Kementerian Pertahanan Inggris menyebut pesawat-pesawat tersebut akan dirakit oleh BAE Systems di Inggris. Pengiriman pertama dijadwalkan mulai tahun 2030.
Laporan Al Jazeera mencatat bahwa perjanjian ini menjadi pesanan baru pertama Turki sejak 2017. Jet ini diproduksi oleh konsorsium empat negara Eropa Inggris, Jerman, Italia, dan Spanyol di bawah koordinasi perusahaan Eurofighter Jagdflugzeug GmbH.
Eurofighter GmbH dalam pernyataan resminya pada 27 Oktober 2025 juga menyambut Turki sebagai anggota terbaru dalam program produksi Typhoon, menyebut langkah ini sebagai babak baru kolaborasi Eropa dalam pengembangan teknologi pertahanan.
Pembelian jet tempur ini merupakan bagian dari upaya Turki untuk memperkuat armada udara nasional menjelang operasional pesawat tempur generasi kelima buatan dalam negeri, KAAN, yang kini masih dalam tahap pengujian.
Selain membeli 20 unit baru dari Inggris, Ankara juga berencana menambah 12 jet bekas dari Qatar dan 12 dari Oman, seperti dikonfirmasi oleh Menteri Pertahanan Turki Yaşar Güler.
Erdogan menegaskan, modernisasi militer Turki merupakan prioritas untuk memastikan kemandirian industri pertahanan, terutama setelah beberapa kali menghadapi embargo senjata dari sekutu-sekutunya di Barat.
Sebelum kontrak dengan Inggris, Turki juga telah menandatangani kesepakatan senilai USD 7 miliar dengan Amerika Serikat untuk pembelian 40 unit F-16 dan paket modernisasi armada lamanya. Namun, proses pengiriman jet-jet tersebut sempat tertunda akibat ketegangan diplomatik terkait kebijakan ekspansi NATO dan isu hak asasi manusia.

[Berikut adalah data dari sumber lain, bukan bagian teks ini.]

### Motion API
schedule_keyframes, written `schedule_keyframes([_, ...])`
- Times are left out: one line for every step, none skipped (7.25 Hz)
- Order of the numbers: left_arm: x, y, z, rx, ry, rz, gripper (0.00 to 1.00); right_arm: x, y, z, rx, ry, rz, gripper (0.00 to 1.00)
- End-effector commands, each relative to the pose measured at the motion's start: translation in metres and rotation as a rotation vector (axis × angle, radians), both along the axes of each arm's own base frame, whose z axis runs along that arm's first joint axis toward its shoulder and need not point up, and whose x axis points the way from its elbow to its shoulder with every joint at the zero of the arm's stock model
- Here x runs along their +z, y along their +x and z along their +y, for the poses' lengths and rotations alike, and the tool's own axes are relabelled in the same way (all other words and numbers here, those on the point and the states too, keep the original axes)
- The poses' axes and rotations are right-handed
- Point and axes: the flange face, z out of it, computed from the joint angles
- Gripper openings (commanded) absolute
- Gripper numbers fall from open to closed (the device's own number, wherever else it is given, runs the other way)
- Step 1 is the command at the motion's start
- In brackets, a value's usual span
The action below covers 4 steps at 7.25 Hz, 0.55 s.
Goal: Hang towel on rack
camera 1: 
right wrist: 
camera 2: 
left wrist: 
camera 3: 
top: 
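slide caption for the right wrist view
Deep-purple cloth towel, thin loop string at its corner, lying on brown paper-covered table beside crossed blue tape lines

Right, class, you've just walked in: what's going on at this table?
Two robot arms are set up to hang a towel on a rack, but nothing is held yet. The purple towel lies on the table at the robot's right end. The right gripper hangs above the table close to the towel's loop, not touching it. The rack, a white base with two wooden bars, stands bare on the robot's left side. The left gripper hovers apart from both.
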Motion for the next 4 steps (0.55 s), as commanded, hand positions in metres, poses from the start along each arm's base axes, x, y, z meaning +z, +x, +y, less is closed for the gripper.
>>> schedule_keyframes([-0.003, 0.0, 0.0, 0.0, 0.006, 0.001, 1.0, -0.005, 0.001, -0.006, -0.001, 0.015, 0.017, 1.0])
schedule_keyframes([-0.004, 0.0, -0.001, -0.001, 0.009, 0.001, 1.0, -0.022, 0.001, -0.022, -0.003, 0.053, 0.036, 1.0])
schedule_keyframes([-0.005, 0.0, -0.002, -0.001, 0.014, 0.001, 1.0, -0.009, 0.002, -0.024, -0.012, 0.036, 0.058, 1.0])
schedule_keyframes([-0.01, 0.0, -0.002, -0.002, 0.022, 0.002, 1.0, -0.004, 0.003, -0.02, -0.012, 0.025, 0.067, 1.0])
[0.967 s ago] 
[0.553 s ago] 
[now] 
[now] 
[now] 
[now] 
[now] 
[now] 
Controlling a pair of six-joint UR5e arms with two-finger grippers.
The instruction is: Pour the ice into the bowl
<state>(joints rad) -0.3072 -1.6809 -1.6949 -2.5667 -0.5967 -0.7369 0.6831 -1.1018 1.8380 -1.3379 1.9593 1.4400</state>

Kini, dengan tambahan Eurofighter Typhoon, Turki diperkirakan akan memiliki kombinasi kekuatan udara yang lebih fleksibel dan modern, sekaligus memperkuat posisinya di kawasan sebagai kekuatan militer terdepan di Eropa Timur dan Timur Tengah.
Di balik gemuruh pujian atas keberhasilan kontrak ini, muncul pula gelombang kritik dari kelompok hak asasi manusia (HAM) di Inggris. The Guardian melaporkan bahwa sejumlah aktivis menilai pemerintah Inggris mengabaikan catatan pelanggaran HAM di Turki demi keuntungan ekonomi dan industri pertahanan.
Namun, pemerintah Inggris menegaskan bahwa kerja sama ini tetap berada dalam kerangka NATO, dengan tujuan memperkuat keamanan kolektif dan stabilitas kawasan. Kementerian Pertahanan Inggris juga menyatakan bahwa semua ekspor militer tetap diawasi secara ketat sesuai regulasi internasional.
Eurofighter Typhoon dikenal sebagai salah satu pesawat tempur multi-peran (swing-role) paling canggih di dunia. Pesawat ini mampu menjalankan berbagai misi mulai dari pertahanan udara, serangan darat, hingga pengintaian strategis dengan kecepatan tinggi dan sistem avionik mutakhir.
Dikutip dari laman resminya, Typhoon memiliki kecepatan maksimum Mach 2 (sekitar 2.470 km/jam), ketinggian terbang hingga 55.000 kaki, serta daya dorong 180 kN. Tubuhnya sepanjang 15,9 meter dengan bentang sayap 10,9 meter membuatnya sangat gesit dalam pertempuran jarak dekat maupun manuver udara kompleks.
Pesawat ini dikembangkan melalui kolaborasi Airbus, BAE Systems, dan Leonardo, dengan dukungan penuh dari empat negara anggota konsorsium. Kolaborasi tersebut tidak hanya menghasilkan teknologi kelas dunia, tetapi juga memperkuat hubungan politik dan industri pertahanan lintas negara Eropa.
Bagi Turki, kesepakatan ini bukan sekadar pembelian alutsista, melainkan bagian dari strategi besar menuju kemandirian pertahanan nasional. Dengan tambahan jet Typhoon dan rencana produksi KAAN, Ankara berambisi menjadi pemain utama di industri pertahanan global.
Sementara bagi Inggris, kontrak senilai Rp174,9 triliun ini menandai tonggak ekonomi dan diplomasi baru di bawah pemerintahan Keir Starmer mengukuhkan posisi Inggris sebagai eksportir teknologi pertahanan unggulan di dunia.
Langkah besar ini menjadi simbol bahwa kerja sama antarnegara tidak hanya soal politik, tetapi juga tentang kepercayaan, keamanan bersama, dan kemajuan teknologi yang mengikat Eropa dan Asia dalam satu visi pertahanan global.